Why it’s not enough:

Qubits with 90% fidelity are worse than 10 qubits with 99.9% fidelity
Error correction overhead means 1,000 physical qubits might yield only a few logical qubits

Useful follow-up: How many are actually usable? What’s the connectivity?

2) Gate fidelity (quality over quantity)

What it is: Probability that a gate operation does what you intended.

Example:

Single-qubit gate: 99.9% fidelity = 0.1% error per gate
Two-qubit gate: 99.5% fidelity = 0.5% error per gate

Why it matters: Errors compound with circuit depth. A 100-layer circuit with 99% fidelity per layer has ((0.99)^{100} \approx 37%) success probability.

Threshold for fault tolerance: Most error correction schemes need ~99.9% two-qubit gate fidelity to break even. Below that, error correction makes things worse.

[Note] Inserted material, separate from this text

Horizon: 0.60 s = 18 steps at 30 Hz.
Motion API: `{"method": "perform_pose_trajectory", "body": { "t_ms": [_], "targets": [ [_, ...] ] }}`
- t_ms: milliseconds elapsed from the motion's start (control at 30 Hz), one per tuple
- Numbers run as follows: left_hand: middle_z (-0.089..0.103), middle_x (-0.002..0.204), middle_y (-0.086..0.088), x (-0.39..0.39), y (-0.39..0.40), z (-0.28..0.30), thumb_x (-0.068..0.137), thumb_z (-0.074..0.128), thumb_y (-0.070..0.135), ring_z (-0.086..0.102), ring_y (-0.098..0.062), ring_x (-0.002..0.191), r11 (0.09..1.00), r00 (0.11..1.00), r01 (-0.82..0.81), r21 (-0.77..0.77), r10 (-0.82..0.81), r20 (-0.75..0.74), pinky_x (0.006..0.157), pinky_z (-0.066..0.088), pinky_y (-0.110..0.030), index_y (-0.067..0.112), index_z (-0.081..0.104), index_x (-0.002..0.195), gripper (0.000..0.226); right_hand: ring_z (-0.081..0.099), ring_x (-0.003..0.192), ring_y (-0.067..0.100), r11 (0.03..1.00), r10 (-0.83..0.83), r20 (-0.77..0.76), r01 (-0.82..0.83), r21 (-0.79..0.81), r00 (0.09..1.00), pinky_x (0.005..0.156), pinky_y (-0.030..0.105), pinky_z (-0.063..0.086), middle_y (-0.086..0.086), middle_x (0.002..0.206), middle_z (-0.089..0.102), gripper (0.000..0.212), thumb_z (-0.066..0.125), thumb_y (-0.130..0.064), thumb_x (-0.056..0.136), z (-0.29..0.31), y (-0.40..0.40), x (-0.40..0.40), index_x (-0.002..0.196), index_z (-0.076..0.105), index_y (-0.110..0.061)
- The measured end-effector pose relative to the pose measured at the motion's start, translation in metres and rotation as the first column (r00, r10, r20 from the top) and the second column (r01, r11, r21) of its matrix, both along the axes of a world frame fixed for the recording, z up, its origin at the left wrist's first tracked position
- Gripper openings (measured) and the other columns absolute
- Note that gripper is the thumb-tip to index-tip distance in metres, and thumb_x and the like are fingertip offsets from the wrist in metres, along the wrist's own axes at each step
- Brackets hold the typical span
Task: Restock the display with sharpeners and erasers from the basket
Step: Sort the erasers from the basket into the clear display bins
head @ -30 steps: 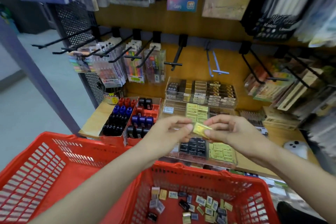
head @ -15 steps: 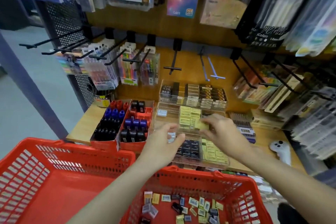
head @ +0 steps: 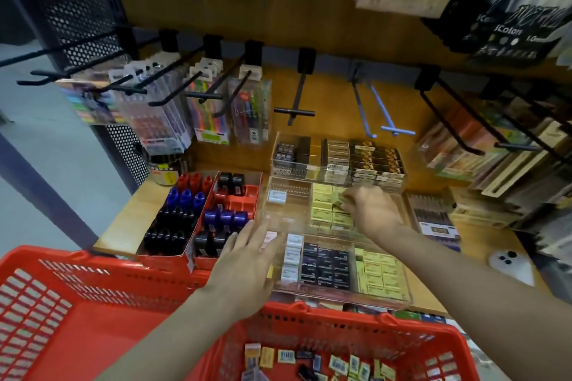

Useful follow-up: What’s the distribution of fidelities across qubits? (Worst-case often matters more than average.)

3) Coherence time (how long before noise wins)

What it is: Time scale over which quantum information degrades.

Common metrics:

(T_1) (relaxation): How long before (|1\rangle) decays to (|0\rangle)
(T_2) (dephasing): How long before relative phase is lost

Why it matters: Longer circuits need longer coherence. If your algorithm takes 100 µs but (T_2 = 50) µs, you’re in trouble.

Platform differences:

Superconducting: ~50-200 µs
Trapped ion: seconds to minutes
Neutral atoms: ~1-10 seconds

Useful follow-up: What’s the gate time relative to coherence time? (You want (T_2 / t_{\text{gate}} \gg 1).)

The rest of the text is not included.